_What to produce_
Only the number is wanted: how many lines below include "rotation"?

(Available data)

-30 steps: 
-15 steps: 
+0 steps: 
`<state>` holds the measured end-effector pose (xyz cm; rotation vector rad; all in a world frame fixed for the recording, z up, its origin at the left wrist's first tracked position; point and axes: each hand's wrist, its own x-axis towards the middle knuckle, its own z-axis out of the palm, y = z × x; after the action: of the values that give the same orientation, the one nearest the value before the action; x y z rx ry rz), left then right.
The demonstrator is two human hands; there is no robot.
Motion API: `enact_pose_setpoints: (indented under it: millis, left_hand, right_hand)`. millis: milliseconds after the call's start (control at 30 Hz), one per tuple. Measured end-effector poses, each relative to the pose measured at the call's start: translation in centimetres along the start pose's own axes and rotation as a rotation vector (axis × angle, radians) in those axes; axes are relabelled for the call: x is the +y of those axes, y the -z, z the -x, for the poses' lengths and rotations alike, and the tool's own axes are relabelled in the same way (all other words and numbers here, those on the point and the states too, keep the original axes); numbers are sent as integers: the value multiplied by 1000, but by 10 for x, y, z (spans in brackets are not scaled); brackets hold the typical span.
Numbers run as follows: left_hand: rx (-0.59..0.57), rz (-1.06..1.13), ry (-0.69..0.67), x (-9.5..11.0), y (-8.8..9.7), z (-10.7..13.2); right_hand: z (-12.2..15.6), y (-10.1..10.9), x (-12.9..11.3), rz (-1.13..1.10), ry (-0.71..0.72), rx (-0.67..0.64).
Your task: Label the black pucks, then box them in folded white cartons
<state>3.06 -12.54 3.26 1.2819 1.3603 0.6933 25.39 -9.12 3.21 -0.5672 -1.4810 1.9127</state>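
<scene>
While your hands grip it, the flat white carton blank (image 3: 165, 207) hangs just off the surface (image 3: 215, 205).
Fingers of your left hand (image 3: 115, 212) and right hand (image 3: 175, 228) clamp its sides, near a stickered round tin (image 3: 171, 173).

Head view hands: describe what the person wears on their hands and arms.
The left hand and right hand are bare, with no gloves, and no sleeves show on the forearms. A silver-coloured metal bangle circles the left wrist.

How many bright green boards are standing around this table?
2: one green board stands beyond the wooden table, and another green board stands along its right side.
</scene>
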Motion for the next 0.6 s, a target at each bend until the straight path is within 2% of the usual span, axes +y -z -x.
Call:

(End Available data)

_Solved exercise_
2